Mailman 3 Floating point precision expectations in NumPy - NumPy-Discussion

Floating point precision expectations in NumPy

Sebastian Berg

27 Jul 2021 27 Jul '21

11:50 p.m.

Hi all, there is a proposal to add some Intel specific fast math routine to NumPy: https://github.com/numpy/numpy/pull/19478 part of numerical algorithms is that there is always a speed vs. precision trade-off, giving a more precise result is slower. So there is a question what the general precision expectation should be in NumPy. And how much is it acceptable to diverge in the precision/speed trade-off depending on CPU/system? I doubt we can formulate very clear rules here, but any input on what precision you would expect or trade-offs seem acceptable would be appreciated! Some more details ----------------- This is mainly interesting e.g. for functions like logarithms, trigonometric functions, or cubic roots. Some basic functions (multiplication, addition) are correct as per IEEE standard and give the best possible result, but these are typically only correct within very small numerical errors. This is typically measured as "ULP": https://en.wikipedia.org/wiki/Unit_in_the_last_place where 0.5 ULP would be the best possible result. Merging the PR may mean relaxing the current precision slightly in some places. In general Intel advertises 4 ULP of precision (although the actual precision for most functions seems better). Here are two tables, one from glibc and one for the Intel functions: https://www.gnu.org/software/libc/manual/html_node/Errors-in-Math-Functions.... (Mainly the LA column) https://software.intel.com/content/www/us/en/develop/documentation/onemkl-vm... Different implementation give different accuracy, but formulating some guidelines/expectation (or referencing them) would be useful guidance. For basic

Show replies by date

Gregor Thalhammer

28 Jul 28 Jul

10:13 a.m.

...

Am 28.07.2021 um 01:50 schrieb Sebastian Berg :

Hi all,

there is a proposal to add some Intel specific fast math routine to NumPy:

https://github.com/numpy/numpy/pull/19478

Many years ago I wrote a package https://github.com/geggo/uvml that makes the VML, a fast implementation of transcendetal math functions, available for numpy. Don’t know if it still compiles. It uses Intel VML, designed for processing arrays, not the SVML intrinsics. By this it is less machine dependent (optimized implementations are selected automatically depending on the availability of, e.g., SSE, AVX, or AVX512), just link to a library. It compiles as an external module, can be activated at runtime. Different precision models can be selected at runtime (globally). I thinks Intel advocates to use the LA (low accuracy) mode as a good compromise between performance and accuracy. Different people have strongly diverging opinions about what to expect. The speedups possibly gained by these approaches often vaporize in non-benchmark applications, as for those functions performance is often limited by memory bandwidth, unless all your data stays in CPU cache. By default I would go for high accuracy mode, with option to switch to low accuracy if one urgently needs the better performance. But then one should use different approaches for speeding up numpy. Gregor

...

part of numerical algorithms is that there is always a speed vs. precision trade-off, giving a more precise result is slower.

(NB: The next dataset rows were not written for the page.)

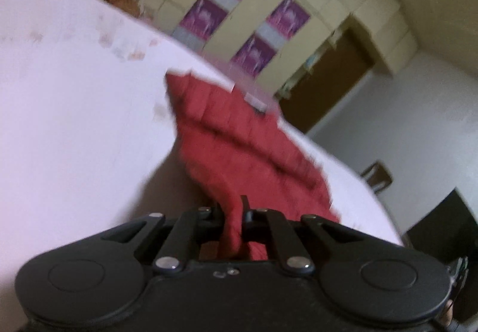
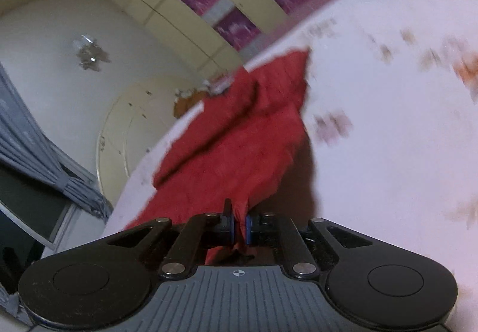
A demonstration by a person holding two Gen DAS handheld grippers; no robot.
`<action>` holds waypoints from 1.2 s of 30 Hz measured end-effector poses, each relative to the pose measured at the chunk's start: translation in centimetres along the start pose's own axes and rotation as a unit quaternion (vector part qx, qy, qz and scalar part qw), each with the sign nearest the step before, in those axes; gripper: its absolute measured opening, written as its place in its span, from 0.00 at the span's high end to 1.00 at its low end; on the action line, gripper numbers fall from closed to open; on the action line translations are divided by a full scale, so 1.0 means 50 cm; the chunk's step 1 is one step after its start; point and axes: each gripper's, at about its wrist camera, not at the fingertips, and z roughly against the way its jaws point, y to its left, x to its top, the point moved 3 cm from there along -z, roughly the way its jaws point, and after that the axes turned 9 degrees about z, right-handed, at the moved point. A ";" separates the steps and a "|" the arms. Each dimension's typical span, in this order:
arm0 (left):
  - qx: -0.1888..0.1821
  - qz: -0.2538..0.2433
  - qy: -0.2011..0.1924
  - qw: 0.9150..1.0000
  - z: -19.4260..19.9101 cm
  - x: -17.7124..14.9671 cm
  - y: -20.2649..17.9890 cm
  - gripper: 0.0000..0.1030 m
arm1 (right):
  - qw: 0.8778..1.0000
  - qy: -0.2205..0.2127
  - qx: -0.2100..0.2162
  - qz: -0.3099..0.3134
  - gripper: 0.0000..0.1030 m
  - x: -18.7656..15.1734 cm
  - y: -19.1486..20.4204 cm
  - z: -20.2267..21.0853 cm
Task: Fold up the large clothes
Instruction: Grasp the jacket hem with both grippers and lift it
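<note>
A red garment (image 1: 239, 141) lies stretched over a bed with a pale pink sheet (image 1: 74, 108). My left gripper (image 1: 232, 212) is shut on a bunched edge of the red garment, which runs away from the jaws toward the far edge of the bed. In the right wrist view the same red garment (image 2: 239, 135) spreads over the pink sheet (image 2: 388, 138). My right gripper (image 2: 240, 223) is shut on another bunched edge of it, cloth pinched between the blue pads. Both views are tilted and blurred.
A cream wardrobe with purple panels (image 1: 245, 12) stands beyond the bed. A brown door (image 1: 325, 81) is to its right. Grey curtains (image 2: 35, 150) and a dark window hang at the left of the right wrist view. A cream headboard (image 2: 134, 129) sits behind the bed.
</note>
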 end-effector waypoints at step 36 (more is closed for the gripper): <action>0.059 -0.051 0.109 0.991 -0.740 0.465 0.101 0.27 | 0.985 0.032 -0.167 0.006 0.35 0.463 -0.249 -0.667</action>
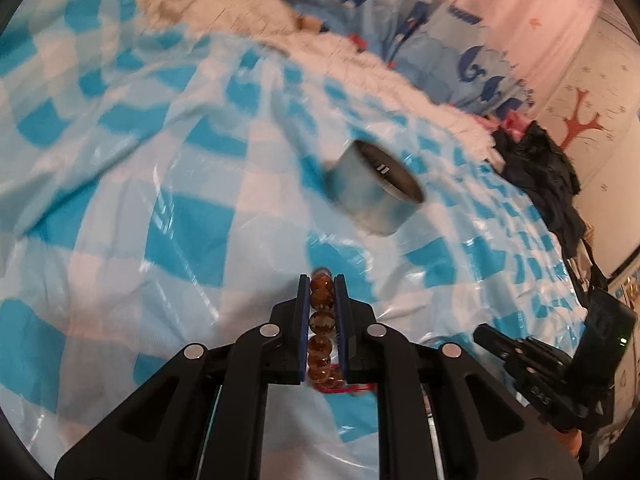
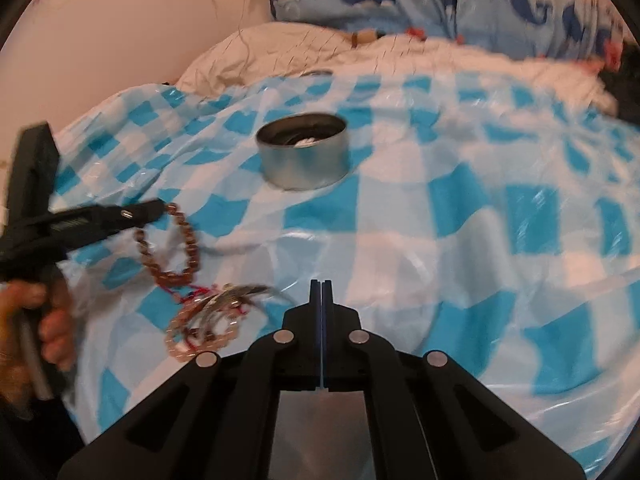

So there is a question what the general precision expectation should be in NumPy. And how much is it acceptable to diverge in the precision/speed trade-off depending on CPU/system?

I doubt we can formulate very clear rules here, but any input on what precision you would expect or trade-offs seem acceptable would be appreciated!

Some more details -----------------

This is mainly interesting e.g. for functions like logarithms, trigonometric functions, or cubic roots.

Some basic functions (multiplication, addition) are correct as per IEEE standard and give the best possible result, but these are typically only correct within very small numerical errors.

This is typically measured as "ULP":

https://en.wikipedia.org/wiki/Unit_in_the_last_place

where 0.5 ULP would be the best possible result.

Merging the PR may mean relaxing the current precision slightly in some places. In general Intel advertises 4 ULP of precision (although the actual precision for most functions seems better).

Here are two tables, one from glibc and one for the Intel functions:

https://www.gnu.org/software/libc/manual/html_node/Errors-in-Math-Functions.... (Mainly the LA column) https://software.intel.com/content/www/us/en/develop/documentation/onemkl-vm...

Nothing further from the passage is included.